Blizzard Birding March 10, 2008
Saturday's snow played havoc with the birds. Filling my feeders to the brim before heading out to Kingwood, I knew it would be critical to provide food for the local birds. Especially worrisome was the fact many early migrants started to appear with the warm weather last week. The earliest male Red-wing Blackbirds were staking out their place in the local cat-tails. Bluebirds too, are susceptible to harsh winter storms. Primarily insect-eaters, they must turn to seed, suet and the meal worms offered by true Bluebird fanatics.
Birders all over Ohio reported sightings of Red-wing Blackbirds, Rusty Blackbirds, and the occasional Fox Sparrow coming in for relief from the storm. But for the few, the lucky, sheer desperation brought some of Ohio's hardiest to their rural feeding stations.
"Pudsandquackers" a birder from La Rue, Ohio was kind enough to allow me share this photo with you. The Holy Grail of the winter bird-feeders, Snow Buntings, Plectrophenax nivalis are visitors from the far North. Accustomed to cold, blow and snow, these summer residents of the upper-most reaches of North America, consider Ohio farm lands a balmy place for a winter vacation.
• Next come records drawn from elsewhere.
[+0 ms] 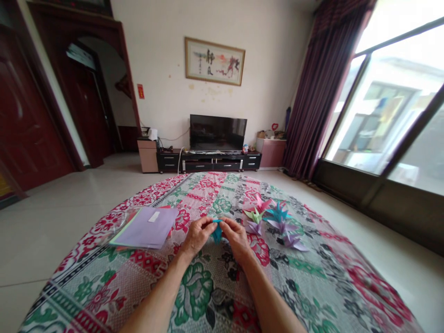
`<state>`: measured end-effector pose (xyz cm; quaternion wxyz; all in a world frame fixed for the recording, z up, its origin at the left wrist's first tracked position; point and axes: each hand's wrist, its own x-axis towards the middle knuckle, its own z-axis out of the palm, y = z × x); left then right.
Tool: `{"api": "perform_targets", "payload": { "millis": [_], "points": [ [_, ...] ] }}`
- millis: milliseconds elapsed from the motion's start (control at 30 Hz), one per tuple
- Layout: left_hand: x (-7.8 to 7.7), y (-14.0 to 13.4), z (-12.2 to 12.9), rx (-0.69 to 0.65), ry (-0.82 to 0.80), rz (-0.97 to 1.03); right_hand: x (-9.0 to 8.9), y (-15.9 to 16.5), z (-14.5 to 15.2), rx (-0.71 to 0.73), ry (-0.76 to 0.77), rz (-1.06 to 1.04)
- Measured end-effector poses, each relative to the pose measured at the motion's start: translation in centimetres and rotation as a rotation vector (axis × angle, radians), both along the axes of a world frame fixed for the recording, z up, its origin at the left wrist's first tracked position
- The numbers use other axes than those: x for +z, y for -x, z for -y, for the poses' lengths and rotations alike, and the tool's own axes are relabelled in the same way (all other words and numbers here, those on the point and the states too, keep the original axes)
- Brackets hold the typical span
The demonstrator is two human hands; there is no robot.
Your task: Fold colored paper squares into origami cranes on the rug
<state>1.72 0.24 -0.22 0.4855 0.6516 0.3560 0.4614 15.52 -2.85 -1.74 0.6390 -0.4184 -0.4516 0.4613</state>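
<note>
Pinching blue paper piece (pixel 217 235) just below center of frame: left hand (pixel 198 235) and right hand (pixel 237 237), each closed on 1 side of its upper end. Folding appears partway; piece is narrow, not spread like finished paper shapes (pixel 278 212), right of center. Paper sheets (pixel 147 233) lie flat, seemingly unused, left of center.

Head-worn camera — forward and down, table (pixel 222 273) near, wall (pixel 156 55) far
</note>
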Motion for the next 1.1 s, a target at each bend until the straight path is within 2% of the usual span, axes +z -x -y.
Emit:
{"api": "perform_targets", "payload": {
  "millis": [367,733,1100],
  "points": [
    [-0.38,0.19,-0.35,0.033,-0.042,-0.033,-0.05,0.25,0.05,0.005,0.013,-0.037],
    [-0.13,0.54,-0.65,-0.015,-0.026,-0.032,0.06,0.42,0.20,0.031,0.017,-0.098],
    [0.16,0.51,-0.44,0.016,-0.034,-0.065,0.04,0.47,0.12,-0.006,0.028,-0.047]
  ]
}}
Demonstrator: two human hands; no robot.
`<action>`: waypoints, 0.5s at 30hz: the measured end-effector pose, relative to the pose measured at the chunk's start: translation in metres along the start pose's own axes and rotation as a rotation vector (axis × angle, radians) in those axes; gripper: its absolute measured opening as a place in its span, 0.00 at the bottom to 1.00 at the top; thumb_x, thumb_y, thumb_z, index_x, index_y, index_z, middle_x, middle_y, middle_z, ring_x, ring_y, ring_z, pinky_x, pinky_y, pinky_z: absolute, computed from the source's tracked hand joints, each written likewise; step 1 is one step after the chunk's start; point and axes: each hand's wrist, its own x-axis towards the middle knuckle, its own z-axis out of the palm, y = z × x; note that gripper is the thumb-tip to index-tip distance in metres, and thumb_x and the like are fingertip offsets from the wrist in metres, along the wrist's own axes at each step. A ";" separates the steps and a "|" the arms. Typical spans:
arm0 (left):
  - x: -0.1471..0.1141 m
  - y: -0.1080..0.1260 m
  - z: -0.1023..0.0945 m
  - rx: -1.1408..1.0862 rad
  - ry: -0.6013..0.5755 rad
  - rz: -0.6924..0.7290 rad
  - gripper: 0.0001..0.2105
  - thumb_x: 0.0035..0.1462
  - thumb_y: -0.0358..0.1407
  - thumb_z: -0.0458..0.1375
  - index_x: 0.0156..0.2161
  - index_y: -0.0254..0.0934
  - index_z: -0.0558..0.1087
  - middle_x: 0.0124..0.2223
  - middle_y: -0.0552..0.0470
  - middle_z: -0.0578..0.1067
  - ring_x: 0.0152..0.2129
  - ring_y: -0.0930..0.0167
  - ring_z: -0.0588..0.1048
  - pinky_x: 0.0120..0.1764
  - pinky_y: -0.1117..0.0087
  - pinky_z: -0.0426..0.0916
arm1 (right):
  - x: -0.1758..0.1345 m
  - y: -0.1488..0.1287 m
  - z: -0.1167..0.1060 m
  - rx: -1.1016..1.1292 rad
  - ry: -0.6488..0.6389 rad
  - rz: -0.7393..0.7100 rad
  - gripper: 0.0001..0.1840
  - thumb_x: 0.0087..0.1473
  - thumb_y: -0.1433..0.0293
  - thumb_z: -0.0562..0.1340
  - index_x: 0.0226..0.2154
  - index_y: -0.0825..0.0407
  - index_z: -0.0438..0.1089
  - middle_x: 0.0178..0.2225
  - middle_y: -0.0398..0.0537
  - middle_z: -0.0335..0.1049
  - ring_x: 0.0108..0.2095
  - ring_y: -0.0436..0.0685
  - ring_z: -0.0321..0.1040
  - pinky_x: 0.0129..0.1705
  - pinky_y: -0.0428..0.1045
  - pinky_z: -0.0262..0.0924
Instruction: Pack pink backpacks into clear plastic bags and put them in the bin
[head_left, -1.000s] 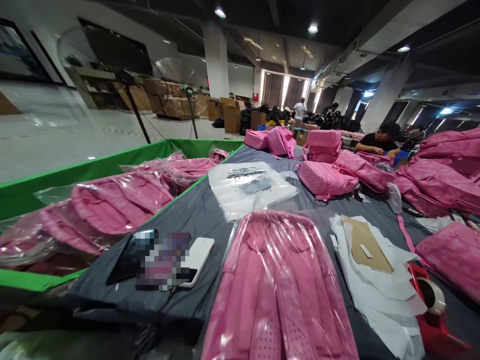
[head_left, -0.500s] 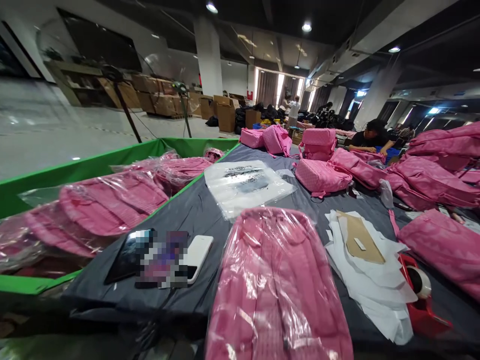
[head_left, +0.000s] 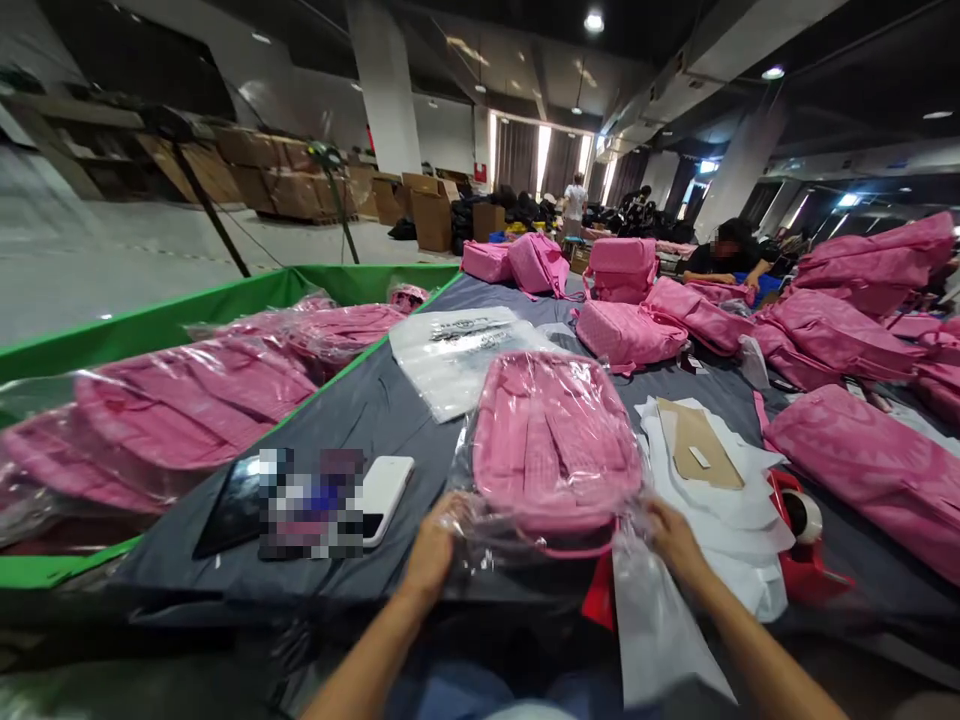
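Note:
A pink backpack (head_left: 555, 440) in a clear plastic bag (head_left: 487, 535) lies on the dark table in front of me, its strap side facing up. At the near left corner of the bag, my left hand (head_left: 435, 545) is closed on the plastic. My right hand (head_left: 675, 540) grips the bag's near right corner, where a long flap of plastic (head_left: 656, 630) hangs over the table edge. Beside that flap a bit of red (head_left: 598, 592) shows; what it is I cannot tell. The fingers of both hands are partly hidden by plastic and slightly blurred.
Left, a green-walled bin (head_left: 247, 285) holds bagged pink backpacks (head_left: 202, 400). A tablet (head_left: 240, 500) and white phone (head_left: 386, 495) lie nearby. White sheets (head_left: 712, 520), a red tape dispenser (head_left: 814, 570) and pink backpacks (head_left: 870, 480) lie right. A co-worker (head_left: 727, 260) bends over the table beyond.
The bagged backpack has gone from large and close to lying farther up the table. Both my hands have come into view, holding the near end of its bag. The camera view has shifted slightly.

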 end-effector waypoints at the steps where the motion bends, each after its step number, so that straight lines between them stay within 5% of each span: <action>1: 0.005 0.005 -0.009 0.021 0.119 0.015 0.24 0.43 0.59 0.62 0.34 0.38 0.76 0.33 0.48 0.81 0.33 0.61 0.79 0.38 0.64 0.75 | 0.008 -0.006 -0.009 0.016 0.090 0.016 0.15 0.48 0.55 0.56 0.22 0.48 0.64 0.19 0.42 0.65 0.23 0.54 0.63 0.28 0.49 0.60; 5: -0.027 -0.012 -0.044 0.087 0.292 -0.122 0.31 0.42 0.62 0.62 0.42 0.38 0.75 0.25 0.53 0.77 0.21 0.65 0.75 0.28 0.66 0.73 | -0.005 -0.019 -0.035 -0.085 0.204 0.041 0.09 0.45 0.59 0.57 0.24 0.48 0.64 0.23 0.43 0.69 0.25 0.54 0.66 0.29 0.48 0.60; 10: -0.109 -0.067 -0.053 0.081 0.318 -0.264 0.33 0.41 0.65 0.65 0.39 0.36 0.75 0.15 0.61 0.65 0.14 0.70 0.66 0.20 0.72 0.63 | -0.084 -0.002 -0.047 -0.263 0.343 0.166 0.20 0.49 0.54 0.57 0.36 0.49 0.72 0.40 0.53 0.79 0.36 0.62 0.76 0.28 0.50 0.64; 15: -0.134 -0.082 -0.084 0.450 0.087 -0.061 0.26 0.49 0.64 0.62 0.29 0.41 0.77 0.19 0.57 0.71 0.17 0.71 0.69 0.25 0.73 0.65 | -0.144 0.068 -0.068 -0.347 0.360 0.302 0.21 0.46 0.47 0.61 0.38 0.40 0.76 0.31 0.53 0.78 0.28 0.67 0.75 0.27 0.59 0.68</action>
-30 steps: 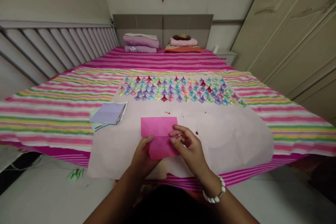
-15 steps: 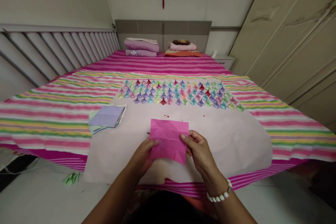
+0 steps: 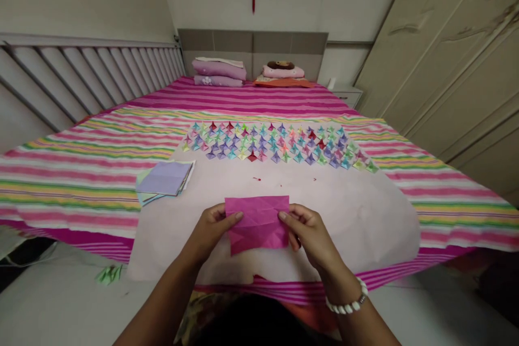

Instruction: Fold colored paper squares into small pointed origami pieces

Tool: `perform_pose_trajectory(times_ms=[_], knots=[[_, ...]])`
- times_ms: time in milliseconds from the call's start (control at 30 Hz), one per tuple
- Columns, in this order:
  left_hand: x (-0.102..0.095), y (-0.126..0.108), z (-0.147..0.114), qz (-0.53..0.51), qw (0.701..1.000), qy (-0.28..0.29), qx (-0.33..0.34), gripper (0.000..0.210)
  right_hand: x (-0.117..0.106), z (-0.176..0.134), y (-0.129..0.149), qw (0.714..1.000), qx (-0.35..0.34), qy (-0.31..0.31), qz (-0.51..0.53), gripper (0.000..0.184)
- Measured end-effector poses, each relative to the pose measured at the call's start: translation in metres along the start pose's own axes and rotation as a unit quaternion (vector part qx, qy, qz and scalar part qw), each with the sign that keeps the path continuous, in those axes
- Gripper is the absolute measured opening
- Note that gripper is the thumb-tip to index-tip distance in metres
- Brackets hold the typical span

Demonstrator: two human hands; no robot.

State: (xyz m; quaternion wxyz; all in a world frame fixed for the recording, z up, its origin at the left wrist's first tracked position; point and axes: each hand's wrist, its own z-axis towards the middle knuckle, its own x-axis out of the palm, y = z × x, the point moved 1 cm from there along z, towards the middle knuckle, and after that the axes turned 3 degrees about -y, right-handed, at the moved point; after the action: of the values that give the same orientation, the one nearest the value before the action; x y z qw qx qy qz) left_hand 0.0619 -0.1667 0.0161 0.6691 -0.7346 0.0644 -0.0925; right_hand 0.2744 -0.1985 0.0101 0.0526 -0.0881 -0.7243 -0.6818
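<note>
A creased magenta square of paper (image 3: 258,227) is held up between both hands, above a large pale sheet (image 3: 348,216) spread on the bed. My left hand (image 3: 213,230) pinches its left edge, thumb on the near face and fingers behind. At the right edge, my right hand (image 3: 306,227) grips it the same way, with a white bracelet on that wrist. Fold lines cross the paper. Beyond it, several rows of small folded paper pieces (image 3: 275,157) in many colours stand along the far part of the sheet.
To the left lies a stack of coloured paper squares (image 3: 164,178). Small red scraps (image 3: 257,179) dot the sheet. A striped bedspread (image 3: 73,173) surrounds it, and a crumpled green paper (image 3: 108,274) is on the floor. Folded bedding (image 3: 219,71) sits by the headboard.
My left hand has shifted up and left along the paper's edge. The magenta paper has tilted and now sits slightly lower and more level.
</note>
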Motion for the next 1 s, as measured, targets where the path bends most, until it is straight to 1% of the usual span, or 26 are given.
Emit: perform_pose_trajectory(times_ms=[67,100,200,233,267,333,367,400,433,500,567,700,767,800,867,933,1000], knots=[[-0.002,-0.002,0.001,0.013,1.0,-0.006,0.006,0.027,0.0,0.0,0.001,1.0,0.008,0.016,0.018,0.022],[-0.003,-0.001,0.002,0.023,0.999,-0.019,0.014,0.027,0.0,0.0,0.002,1.0,-0.001,0.017,0.024,0.022],[-0.005,0.008,0.006,0.05,0.994,-0.081,0.051,0.028,0.002,-0.002,0.004,0.998,-0.057,0.003,0.012,0.017],[-0.005,0.013,0.007,0.054,0.991,-0.101,0.062,0.035,0.003,-0.003,0.005,0.997,-0.076,-0.001,0.004,0.015],[-0.005,0.019,0.008,0.054,0.989,-0.12,0.068,0.05,0.004,-0.004,0.005,0.995,-0.095,-0.002,-0.005,0.012],[-0.003,0.029,0.007,0.029,0.988,-0.142,0.056,0.084,0.006,-0.007,0.004,0.99,-0.137,0.007,-0.022,0.007],[-0.001,0.034,0.005,0.008,0.99,-0.137,0.041,0.095,0.007,-0.008,0.004,0.986,-0.16,0.016,-0.031,0.004],[0.001,0.037,0.003,-0.015,0.993,-0.113,0.02,0.1,0.008,-0.01,0.003,0.982,-0.182,0.026,-0.04,0.004],[0.002,0.039,0.001,-0.034,0.996,-0.086,0.003,0.1,0.009,-0.011,0.002,0.978,-0.199,0.038,-0.049,0.006],[0.003,0.037,-0.002,-0.052,0.996,-0.069,0.0,0.096,0.01,-0.013,0.001,0.971,-0.222,0.062,-0.06,0.009],[0.001,0.031,-0.003,-0.036,0.998,-0.049,0.016,0.087,0.01,-0.014,0.0,0.968,-0.23,0.078,-0.058,0.011],[-0.007,0.017,0.0,0.041,0.997,0.032,0.062,0.045,0.005,-0.013,0.0,0.967,-0.239,0.081,-0.042,0.013],[-0.009,0.011,0.0,0.067,0.994,0.048,0.067,0.031,0.002,-0.013,0.001,0.965,-0.245,0.077,-0.047,0.013],[-0.008,0.009,0.0,0.074,0.994,0.051,0.065,0.029,0.001,-0.013,0.001,0.965,-0.246,0.074,-0.053,0.013],[-0.006,0.004,-0.002,0.09,0.993,0.034,0.062,0.027,-0.001,-0.012,0.002,0.966,-0.244,0.063,-0.063,0.009],[-0.001,-0.001,-0.004,0.1,0.993,-0.002,0.061,0.019,-0.001,-0.011,0.002,0.967,-0.242,0.044,-0.062,0.008],[0.004,-0.006,-0.006,0.091,0.993,-0.038,0.069,0.012,0.002,-0.01,0.001,0.971,-0.232,0.017,-0.045,0.013]])
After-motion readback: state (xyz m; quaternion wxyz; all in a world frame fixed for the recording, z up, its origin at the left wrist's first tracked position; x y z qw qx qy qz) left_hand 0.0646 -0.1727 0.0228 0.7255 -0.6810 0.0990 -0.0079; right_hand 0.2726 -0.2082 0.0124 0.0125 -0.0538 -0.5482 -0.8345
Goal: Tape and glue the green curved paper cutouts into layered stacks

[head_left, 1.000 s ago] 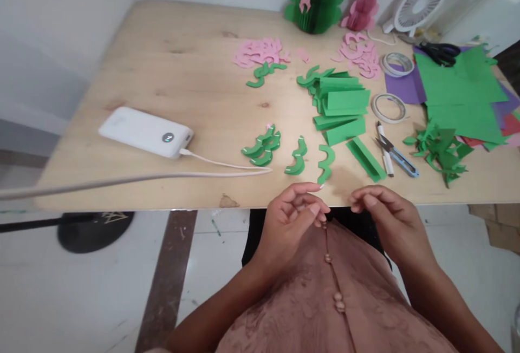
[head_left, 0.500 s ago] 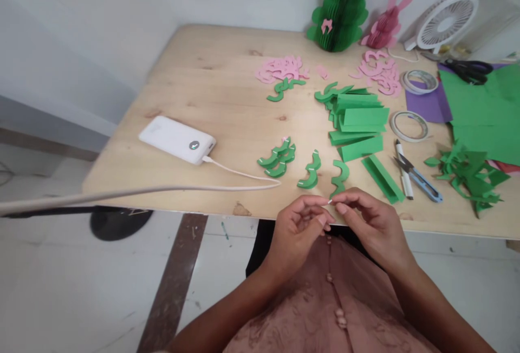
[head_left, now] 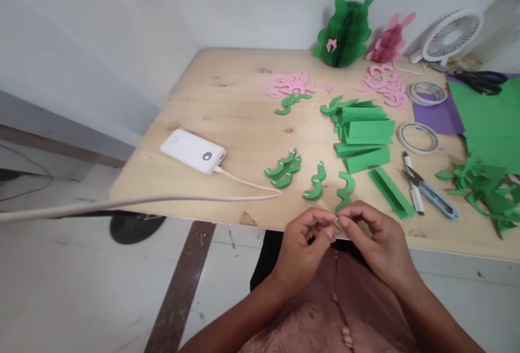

They can be found scratching out a living with Horned Larks, but one must look and listen closely for their movement in fields where they glean the seed left behind by combine or corn picker.
White flashes accompany the wing-beats of these winter plumage birds, often identified by their non-breeding field mark: a chestnut-colored collar. Ohioans rarely see the stark black and white contrast of their March-August breeding plumage.
I may have reckless disregard for weathermen and their predicted forecasts, but seeing a Horned Lark or Snow Bunting at my feeder would have made me a blizzard-believer! Only excessive snow and the wickedest of winter conditions could drive these birds from their fields. This picture tells the true story, Saturday was this decade's biggest blow.